WHAT THE EXERCISE ASKS -> From the listing below, output only the lines starting at the line that has "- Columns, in" and ending at the line that has "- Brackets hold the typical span", exactly as they appear, ends included.

EXTRACTED ENTRIES ->
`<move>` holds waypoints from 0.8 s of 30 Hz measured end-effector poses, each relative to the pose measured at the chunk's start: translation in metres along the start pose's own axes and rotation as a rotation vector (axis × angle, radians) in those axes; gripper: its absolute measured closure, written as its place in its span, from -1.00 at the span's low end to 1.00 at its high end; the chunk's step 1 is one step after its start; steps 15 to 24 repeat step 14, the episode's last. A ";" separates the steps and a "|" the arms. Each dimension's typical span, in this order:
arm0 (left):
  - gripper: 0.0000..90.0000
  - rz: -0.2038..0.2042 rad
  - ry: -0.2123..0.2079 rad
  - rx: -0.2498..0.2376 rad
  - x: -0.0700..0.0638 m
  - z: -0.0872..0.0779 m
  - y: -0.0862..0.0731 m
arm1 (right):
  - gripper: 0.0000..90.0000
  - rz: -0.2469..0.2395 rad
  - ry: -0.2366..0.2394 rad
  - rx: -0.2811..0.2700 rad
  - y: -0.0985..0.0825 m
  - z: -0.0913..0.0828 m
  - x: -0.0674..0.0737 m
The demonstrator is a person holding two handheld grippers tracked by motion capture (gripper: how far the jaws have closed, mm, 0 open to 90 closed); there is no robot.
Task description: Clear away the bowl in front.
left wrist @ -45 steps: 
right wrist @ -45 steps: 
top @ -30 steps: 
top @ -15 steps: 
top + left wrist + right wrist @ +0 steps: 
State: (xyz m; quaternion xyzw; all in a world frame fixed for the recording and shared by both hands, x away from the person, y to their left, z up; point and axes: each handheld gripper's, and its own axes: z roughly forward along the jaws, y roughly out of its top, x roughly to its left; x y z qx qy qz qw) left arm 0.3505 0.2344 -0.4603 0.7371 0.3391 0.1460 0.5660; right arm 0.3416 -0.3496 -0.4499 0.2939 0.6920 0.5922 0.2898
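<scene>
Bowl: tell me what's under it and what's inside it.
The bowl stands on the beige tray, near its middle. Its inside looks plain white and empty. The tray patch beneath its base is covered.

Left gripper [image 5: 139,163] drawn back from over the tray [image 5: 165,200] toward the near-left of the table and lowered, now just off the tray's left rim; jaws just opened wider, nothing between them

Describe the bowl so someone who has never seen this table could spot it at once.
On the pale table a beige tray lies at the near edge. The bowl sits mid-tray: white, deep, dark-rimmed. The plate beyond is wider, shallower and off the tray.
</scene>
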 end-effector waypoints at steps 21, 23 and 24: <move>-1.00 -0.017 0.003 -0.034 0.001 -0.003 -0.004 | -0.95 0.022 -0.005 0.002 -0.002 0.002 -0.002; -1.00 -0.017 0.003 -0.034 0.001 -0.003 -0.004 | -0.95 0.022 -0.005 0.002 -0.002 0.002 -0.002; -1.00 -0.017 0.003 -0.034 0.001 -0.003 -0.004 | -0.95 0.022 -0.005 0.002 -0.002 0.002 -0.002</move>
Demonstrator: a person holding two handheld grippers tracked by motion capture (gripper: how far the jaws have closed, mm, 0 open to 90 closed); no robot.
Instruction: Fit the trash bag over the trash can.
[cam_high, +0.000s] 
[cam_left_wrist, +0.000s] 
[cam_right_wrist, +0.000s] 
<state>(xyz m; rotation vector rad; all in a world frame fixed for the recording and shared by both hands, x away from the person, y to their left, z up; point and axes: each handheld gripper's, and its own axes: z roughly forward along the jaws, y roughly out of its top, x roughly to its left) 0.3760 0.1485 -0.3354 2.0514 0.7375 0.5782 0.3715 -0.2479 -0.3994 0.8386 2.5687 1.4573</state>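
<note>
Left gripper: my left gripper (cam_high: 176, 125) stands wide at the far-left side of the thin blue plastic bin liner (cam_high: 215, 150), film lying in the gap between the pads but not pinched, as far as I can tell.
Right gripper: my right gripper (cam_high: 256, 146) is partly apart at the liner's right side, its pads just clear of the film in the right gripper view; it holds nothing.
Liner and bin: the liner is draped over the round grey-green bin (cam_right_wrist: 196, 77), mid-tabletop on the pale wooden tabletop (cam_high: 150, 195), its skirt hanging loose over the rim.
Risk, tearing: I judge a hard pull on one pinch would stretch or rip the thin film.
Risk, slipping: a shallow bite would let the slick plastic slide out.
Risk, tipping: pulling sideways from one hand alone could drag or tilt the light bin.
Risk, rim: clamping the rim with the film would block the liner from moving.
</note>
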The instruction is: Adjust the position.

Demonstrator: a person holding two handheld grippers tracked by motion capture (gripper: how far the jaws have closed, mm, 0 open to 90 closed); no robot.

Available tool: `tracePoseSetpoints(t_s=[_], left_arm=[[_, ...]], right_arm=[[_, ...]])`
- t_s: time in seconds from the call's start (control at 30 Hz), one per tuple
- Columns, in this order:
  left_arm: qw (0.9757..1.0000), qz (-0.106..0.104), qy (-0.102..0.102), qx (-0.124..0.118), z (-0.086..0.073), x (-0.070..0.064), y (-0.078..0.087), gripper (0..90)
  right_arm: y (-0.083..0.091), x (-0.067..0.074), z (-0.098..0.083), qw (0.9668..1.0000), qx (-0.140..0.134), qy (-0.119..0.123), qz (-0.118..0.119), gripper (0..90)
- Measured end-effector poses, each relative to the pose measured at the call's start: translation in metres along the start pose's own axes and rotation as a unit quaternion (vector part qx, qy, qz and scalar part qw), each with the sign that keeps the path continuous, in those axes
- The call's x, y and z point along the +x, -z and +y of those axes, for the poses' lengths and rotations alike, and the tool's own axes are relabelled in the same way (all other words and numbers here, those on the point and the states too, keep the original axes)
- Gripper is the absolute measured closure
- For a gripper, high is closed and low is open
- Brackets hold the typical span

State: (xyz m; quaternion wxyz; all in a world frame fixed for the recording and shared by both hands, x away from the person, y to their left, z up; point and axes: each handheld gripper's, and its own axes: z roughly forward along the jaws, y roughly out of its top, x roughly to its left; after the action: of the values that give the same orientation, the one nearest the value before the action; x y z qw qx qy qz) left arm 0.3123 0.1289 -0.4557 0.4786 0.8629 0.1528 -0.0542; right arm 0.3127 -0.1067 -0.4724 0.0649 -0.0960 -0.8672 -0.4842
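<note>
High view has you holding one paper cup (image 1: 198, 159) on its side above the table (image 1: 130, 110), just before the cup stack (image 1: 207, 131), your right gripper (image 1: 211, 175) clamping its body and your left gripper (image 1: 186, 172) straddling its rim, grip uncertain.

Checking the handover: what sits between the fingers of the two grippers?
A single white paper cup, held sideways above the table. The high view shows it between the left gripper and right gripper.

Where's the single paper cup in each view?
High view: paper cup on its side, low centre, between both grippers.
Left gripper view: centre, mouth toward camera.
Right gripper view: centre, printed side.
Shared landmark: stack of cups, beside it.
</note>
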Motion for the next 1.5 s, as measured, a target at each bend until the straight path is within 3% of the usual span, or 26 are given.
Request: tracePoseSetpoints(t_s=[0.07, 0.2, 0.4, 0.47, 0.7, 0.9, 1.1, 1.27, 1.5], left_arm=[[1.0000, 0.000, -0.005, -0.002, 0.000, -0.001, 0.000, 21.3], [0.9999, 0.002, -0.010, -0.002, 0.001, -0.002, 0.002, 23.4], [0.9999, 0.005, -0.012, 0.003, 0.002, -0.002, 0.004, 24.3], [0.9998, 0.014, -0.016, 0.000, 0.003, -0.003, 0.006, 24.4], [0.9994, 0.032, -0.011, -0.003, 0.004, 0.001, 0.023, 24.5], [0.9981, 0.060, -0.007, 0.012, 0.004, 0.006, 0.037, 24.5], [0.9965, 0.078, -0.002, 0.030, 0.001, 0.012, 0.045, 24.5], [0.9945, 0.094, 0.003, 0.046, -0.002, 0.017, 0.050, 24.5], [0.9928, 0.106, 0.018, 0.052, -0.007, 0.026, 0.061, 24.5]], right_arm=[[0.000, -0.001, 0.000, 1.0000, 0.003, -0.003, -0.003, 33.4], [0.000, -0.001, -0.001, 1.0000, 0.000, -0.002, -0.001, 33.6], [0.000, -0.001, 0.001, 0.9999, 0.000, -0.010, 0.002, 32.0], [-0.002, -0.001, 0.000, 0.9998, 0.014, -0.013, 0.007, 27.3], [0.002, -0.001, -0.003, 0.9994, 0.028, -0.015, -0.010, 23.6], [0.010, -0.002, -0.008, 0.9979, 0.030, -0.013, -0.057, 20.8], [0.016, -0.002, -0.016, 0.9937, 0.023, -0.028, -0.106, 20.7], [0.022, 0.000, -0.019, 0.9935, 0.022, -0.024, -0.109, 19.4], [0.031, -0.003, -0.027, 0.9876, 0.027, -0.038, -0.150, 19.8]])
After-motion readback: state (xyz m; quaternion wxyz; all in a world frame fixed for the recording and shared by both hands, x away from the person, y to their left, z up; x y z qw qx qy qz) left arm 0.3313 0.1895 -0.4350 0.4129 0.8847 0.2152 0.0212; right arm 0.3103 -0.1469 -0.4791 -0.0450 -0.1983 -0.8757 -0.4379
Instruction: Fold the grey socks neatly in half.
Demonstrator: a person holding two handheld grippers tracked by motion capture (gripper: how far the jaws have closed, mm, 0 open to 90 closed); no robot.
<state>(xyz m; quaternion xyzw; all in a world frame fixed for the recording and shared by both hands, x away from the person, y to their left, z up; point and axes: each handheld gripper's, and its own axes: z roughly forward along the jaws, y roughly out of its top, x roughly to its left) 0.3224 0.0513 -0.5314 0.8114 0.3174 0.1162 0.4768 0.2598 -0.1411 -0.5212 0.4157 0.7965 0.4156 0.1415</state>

ANSWER TO THIS TASK ->
- Columns, in this order:
  left_arm: qw (0.9757..1.0000), qz (-0.106..0.104), qy (-0.102..0.102), qx (-0.124..0.118), z (-0.086..0.073), x (-0.070..0.064), y (-0.078..0.087), gripper (0..90)
  right_arm: y (-0.083..0.091), x (-0.067..0.074), z (-0.098..0.083), qw (0.9668..1.0000), qx (-0.140..0.134), qy (-0.119..0.123), qz (-0.118..0.119), gripper (0..90)
- Measured end-effector poses, each relative to the pose measured at the call's start: translation in metres along the start pose's own axes and rotation as a unit quaternion (vector part qx, qy, qz and scalar part qw), each with the sign that keeps the path continuous, in those axes
- The call's x, y and z point along the +x, -z and +y of those axes, for the poses' lengths and rotations alike, and the tool's own axes are relabelled in the same way (all other words and numbers here, those on the point and the states too, keep the original axes)
- Gripper is the absolute measured closure
- For a gripper, high is closed and low is open
- Brackets hold the typical span

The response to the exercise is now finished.